# WORK ITEM:
With the pictures omitted, repeat exactly the lines below starting with the line that has "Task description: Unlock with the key" and going on through the line that has "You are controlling".

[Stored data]
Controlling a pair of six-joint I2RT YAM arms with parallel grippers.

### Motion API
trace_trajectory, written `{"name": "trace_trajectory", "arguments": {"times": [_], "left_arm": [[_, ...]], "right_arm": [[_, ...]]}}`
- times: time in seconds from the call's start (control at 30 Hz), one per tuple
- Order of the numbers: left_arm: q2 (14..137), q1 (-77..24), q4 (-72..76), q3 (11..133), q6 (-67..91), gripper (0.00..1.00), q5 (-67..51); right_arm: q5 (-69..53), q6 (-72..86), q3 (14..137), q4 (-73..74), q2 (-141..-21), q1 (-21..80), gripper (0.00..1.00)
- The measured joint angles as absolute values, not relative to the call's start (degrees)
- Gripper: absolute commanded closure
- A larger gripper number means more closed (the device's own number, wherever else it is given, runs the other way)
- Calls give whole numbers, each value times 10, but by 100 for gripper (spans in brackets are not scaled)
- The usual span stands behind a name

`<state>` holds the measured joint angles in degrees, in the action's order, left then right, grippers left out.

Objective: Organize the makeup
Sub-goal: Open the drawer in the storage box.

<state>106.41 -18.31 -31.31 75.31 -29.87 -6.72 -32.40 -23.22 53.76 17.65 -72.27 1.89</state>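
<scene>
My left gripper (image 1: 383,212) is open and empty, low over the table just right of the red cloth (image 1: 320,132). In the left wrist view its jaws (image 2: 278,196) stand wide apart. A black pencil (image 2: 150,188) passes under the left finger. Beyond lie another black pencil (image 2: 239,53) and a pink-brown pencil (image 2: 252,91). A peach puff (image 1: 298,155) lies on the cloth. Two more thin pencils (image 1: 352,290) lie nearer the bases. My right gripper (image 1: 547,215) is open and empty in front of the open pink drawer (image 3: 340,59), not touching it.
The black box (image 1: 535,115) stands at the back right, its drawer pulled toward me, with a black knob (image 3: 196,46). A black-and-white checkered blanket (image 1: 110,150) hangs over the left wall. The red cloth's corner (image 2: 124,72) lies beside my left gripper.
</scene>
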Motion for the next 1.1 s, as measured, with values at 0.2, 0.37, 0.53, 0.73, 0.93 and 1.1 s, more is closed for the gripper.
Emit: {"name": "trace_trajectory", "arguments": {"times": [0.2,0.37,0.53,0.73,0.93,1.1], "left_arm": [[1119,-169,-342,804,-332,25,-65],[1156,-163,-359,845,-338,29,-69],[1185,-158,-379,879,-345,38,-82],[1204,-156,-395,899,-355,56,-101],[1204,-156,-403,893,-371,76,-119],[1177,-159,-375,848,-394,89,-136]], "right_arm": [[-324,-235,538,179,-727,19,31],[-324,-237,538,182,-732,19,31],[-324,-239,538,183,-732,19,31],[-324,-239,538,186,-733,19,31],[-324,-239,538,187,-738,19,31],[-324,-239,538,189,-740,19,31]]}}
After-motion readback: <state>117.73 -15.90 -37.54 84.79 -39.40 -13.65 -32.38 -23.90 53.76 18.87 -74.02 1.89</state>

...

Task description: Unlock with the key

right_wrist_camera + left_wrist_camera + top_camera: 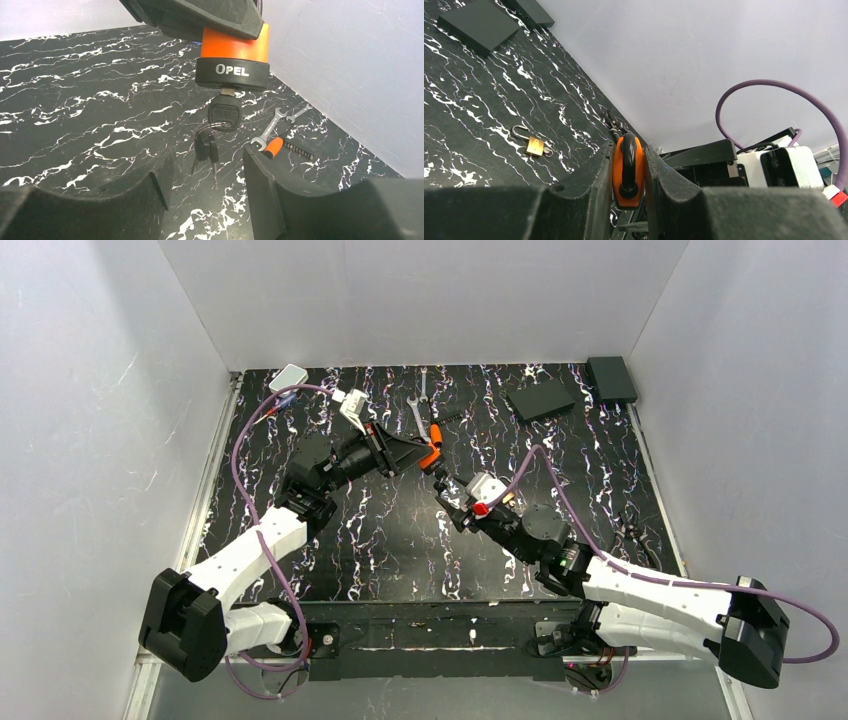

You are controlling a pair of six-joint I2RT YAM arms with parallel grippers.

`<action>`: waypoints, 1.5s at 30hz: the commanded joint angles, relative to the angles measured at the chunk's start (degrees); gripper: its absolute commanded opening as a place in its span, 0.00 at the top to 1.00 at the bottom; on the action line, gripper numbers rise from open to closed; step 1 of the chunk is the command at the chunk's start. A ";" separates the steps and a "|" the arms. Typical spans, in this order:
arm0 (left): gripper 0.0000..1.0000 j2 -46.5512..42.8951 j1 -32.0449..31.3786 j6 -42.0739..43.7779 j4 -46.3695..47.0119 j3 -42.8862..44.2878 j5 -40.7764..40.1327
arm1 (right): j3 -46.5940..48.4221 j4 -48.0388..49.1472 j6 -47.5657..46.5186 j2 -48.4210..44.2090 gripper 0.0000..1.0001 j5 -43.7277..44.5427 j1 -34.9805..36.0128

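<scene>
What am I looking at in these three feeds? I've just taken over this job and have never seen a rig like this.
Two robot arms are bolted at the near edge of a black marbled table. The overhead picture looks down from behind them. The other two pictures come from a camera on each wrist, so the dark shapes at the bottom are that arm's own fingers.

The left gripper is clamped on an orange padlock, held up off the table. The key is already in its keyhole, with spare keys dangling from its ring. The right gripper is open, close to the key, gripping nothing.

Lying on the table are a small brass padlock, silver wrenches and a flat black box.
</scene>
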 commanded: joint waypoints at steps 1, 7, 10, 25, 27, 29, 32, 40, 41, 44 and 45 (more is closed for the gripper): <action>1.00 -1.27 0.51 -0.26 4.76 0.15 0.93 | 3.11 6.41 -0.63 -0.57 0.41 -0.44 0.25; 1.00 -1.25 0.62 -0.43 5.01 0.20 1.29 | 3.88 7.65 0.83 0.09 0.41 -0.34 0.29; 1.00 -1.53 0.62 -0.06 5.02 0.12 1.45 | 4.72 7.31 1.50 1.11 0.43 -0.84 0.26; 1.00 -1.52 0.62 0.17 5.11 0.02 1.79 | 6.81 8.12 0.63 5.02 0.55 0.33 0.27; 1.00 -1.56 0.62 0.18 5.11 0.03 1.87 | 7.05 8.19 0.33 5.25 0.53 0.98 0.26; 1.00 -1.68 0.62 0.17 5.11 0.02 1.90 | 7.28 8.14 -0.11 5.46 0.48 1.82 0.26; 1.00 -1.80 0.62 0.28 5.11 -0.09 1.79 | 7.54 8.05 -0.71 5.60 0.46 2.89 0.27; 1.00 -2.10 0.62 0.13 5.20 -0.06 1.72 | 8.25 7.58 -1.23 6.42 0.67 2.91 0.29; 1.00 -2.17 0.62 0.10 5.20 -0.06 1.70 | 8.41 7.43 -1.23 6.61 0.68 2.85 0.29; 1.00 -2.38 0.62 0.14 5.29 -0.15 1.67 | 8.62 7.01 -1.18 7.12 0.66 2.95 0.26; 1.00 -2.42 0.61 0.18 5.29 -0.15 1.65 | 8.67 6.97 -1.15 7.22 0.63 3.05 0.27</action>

# SOLVED PROBLEM:
Task description: Unlock with the key

right_wrist_camera + left_wrist_camera + top_camera: 

You are controlling a pair of six-joint I2RT YAM arms with parallel grippers.

This completes the answer to the exercise.